The man raised his middle finger. “
Soooo
articulate.” Wilton closed his window. “Why L.A.? You could live anywhere.”

Dark green fronds, like cheerleaders' pom-poms urging the team to victory, waved from the tops of tall, gray-barked palm trees lining the wide boulevard. The fanlike stirring surges of color softened the white and gray stone of the high-rises on either side, their windows a cool, jewellike mint green. In the distance the white peaks of the San Bernardino Mountains sparkled with perfect clarity, snowcapped after the recent heavy rains. It was one of those rare, crystal days in Los Angeles that swept doubt away along with the smog, rid the mind of earthquake, fire and flood, made people wonder why they considered living anywhere else. It would have been truthful for Kate to say she really liked the place, hungered for what it could offer if she succeeded.

But there had been her PhD thesis and the oral report before the committee. The words were still stored in her, easily remembered, and Wilton was obviously bright. “As a young romantic,” she tried not to seem to recite, “a would-be writer, I fell in love with F. Scott Fitzgerald. Not just his writing. His life.

“I always imagined if I had been his love instead of Zelda, I could have saved him. Saved him from drink, saved him from his lack of belief in himself. Talked him out of his conviction that there were no second acts in American lives. Given him a second act. Here, in the place where his life ended. The last frontier of the American dream, where things still happen Overnight.” She capitalized the word with her inflection. “Instant love, instant recognition, instant table from the headwaiter. Where he wrote his last book, but only a fragment.
The Last Tycoon.

“You going to finish it for him?”

“I wouldn't presume to try. But the fascination he had with the prototype of the Hollywood producer, the character of Monroe Stahr…”

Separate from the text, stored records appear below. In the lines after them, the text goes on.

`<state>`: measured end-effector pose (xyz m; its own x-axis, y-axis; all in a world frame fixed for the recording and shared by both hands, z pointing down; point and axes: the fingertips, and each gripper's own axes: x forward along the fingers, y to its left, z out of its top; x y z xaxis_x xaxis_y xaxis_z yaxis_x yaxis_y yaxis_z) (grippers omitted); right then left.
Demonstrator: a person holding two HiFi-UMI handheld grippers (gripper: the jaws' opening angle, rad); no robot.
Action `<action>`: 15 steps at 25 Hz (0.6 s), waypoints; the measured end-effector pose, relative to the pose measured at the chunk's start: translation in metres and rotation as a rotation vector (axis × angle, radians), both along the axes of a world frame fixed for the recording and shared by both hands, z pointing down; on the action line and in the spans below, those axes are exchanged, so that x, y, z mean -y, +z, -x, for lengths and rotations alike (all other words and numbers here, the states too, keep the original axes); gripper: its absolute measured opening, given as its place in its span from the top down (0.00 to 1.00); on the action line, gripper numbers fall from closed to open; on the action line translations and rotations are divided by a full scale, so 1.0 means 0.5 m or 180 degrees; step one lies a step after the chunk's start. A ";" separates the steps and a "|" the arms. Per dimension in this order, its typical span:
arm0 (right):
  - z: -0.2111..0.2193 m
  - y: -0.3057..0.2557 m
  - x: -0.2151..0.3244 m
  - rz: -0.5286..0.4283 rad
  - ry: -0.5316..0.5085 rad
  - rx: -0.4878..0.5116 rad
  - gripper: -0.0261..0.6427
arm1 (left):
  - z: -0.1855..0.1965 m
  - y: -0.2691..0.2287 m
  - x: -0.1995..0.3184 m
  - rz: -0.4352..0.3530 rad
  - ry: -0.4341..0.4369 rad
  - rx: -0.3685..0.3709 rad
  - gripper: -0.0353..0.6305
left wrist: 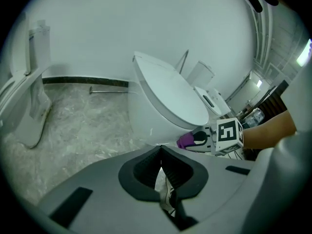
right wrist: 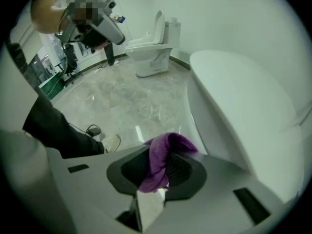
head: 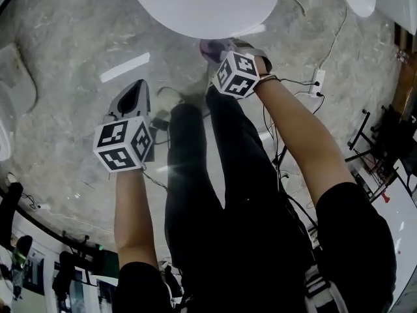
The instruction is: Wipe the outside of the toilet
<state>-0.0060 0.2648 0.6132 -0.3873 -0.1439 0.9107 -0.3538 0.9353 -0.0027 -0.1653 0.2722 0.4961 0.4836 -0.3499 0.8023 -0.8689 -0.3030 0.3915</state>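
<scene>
A white toilet [head: 202,2] with its lid down fills the top of the head view; its bowl [left wrist: 151,116] and lid [right wrist: 243,96] show in both gripper views. My right gripper [head: 218,49] is shut on a purple cloth [right wrist: 161,162] and sits at the underside of the bowl's front; whether the cloth [head: 212,47] touches the bowl I cannot tell. The cloth [left wrist: 186,140] also shows in the left gripper view under the bowl. My left gripper [head: 133,96] hangs lower left over the floor, shut, jaws together with nothing between them [left wrist: 161,152].
The floor [head: 71,109] is grey marble. Cables and a power strip [head: 317,80] lie right of the person's black-trousered legs [head: 221,175]. A second toilet [right wrist: 151,45] stands farther off, and another fixture [left wrist: 34,106] sits at the left. A metal stand [head: 371,142] is at right.
</scene>
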 end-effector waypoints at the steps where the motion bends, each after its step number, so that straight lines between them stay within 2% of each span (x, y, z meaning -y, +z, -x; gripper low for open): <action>1: 0.023 -0.001 0.004 -0.0039 0.0102 0.0004 0.84 | 0.013 -0.001 -0.006 -0.0004 -0.0033 -0.0013 0.94; 5: 0.103 0.000 0.039 -0.0137 0.0599 -0.0008 0.84 | 0.079 -0.007 -0.032 -0.0007 -0.0238 -0.0026 0.94; 10: 0.159 0.008 0.082 -0.0206 0.1222 -0.0045 0.84 | 0.176 -0.002 -0.058 0.0003 -0.0530 -0.0040 0.94; 15: 0.203 0.006 0.115 -0.0326 0.1451 -0.0098 0.84 | 0.259 0.014 -0.079 0.0058 -0.0759 -0.0056 0.94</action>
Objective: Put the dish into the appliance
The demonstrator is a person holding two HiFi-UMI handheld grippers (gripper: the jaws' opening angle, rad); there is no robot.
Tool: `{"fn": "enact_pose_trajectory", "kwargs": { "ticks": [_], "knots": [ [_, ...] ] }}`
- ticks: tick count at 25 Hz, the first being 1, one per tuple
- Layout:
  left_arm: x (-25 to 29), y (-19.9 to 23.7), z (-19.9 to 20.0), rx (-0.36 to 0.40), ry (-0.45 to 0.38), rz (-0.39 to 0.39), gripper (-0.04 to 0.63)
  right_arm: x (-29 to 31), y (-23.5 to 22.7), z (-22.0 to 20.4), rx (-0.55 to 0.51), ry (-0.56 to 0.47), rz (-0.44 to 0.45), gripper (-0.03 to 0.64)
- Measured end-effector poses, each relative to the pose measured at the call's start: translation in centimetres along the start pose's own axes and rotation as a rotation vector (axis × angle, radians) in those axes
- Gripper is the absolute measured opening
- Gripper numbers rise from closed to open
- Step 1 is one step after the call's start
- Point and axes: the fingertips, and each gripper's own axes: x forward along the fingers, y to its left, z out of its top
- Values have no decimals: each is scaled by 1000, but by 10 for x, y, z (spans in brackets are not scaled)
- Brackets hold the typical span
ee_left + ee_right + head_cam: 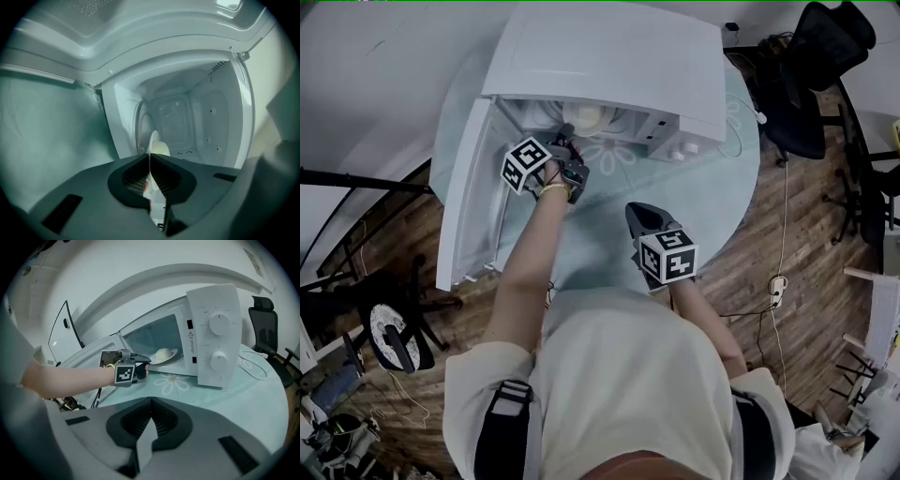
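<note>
The dish (164, 355) is a white plate with a pale round food item on it. It sits at the mouth of the white microwave (215, 333), whose door (89, 352) is swung wide open. My left gripper (139, 365) is shut on the plate's near rim. In the left gripper view the dish (158, 149) shows edge-on between the jaws of the left gripper (150, 161), with the microwave cavity (206, 117) ahead. From the head view the dish (586, 119) lies just inside the opening. My right gripper (639, 214) hovers over the table, shut and holding nothing.
The microwave (609, 56) stands on a round pale-green table (600, 234) with its open door (464, 197) jutting left. Black office chairs (811, 66) stand at the right. A cable (783, 234) runs across the wooden floor.
</note>
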Motion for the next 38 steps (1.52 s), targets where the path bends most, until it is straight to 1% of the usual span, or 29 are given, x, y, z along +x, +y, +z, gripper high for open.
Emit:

“He had Irving Thalberg for a model. A genius. A visionary. An infant industry that had magic. And you've got this prick.”

“How do you know there wasn't some aspect of Larry Drayco's life that was memorable? ‘Action is character,' Fitzgerald said. Maybe Drayco once did something … meaningful. An act that ennobled his life.”

“You're not a romantic. You're delusional.”

“Maybe I could find it. What made him matter.”

“Like redeeming social significance in pornography?”

“It's worth a try.”

“And I thought I was the one who was stoned,” said Wilton. “Turn left at the next intersection.”

A Party at Wolfgang Puck's

The parking attendants at Wolfgang Puck's were as good-looking as some movie actors. Some movie actors were as good-looking as parking attendants. And for good reason: they had once been them. Harrison Ford had been a carpenter, so a raft of carpenters still had the dream. Demi Moore had come from a trailer park. Anything was possible.

The parking attendant who opened the door for Samantha Chatsworth, West Coast editor of
East,
was a cast-off lover of Norman Jessup, the town's most powerful producer. Norman had never promised him anything, as he never promised any of them anything. Still, it was a little humiliating for the parking attendant to open the door for a woman he had sat on the right of at a black-tie dinner party when he was in favor. But since he was now in a different kind of uniform, she didn't recognize him, so he didn't have to worry.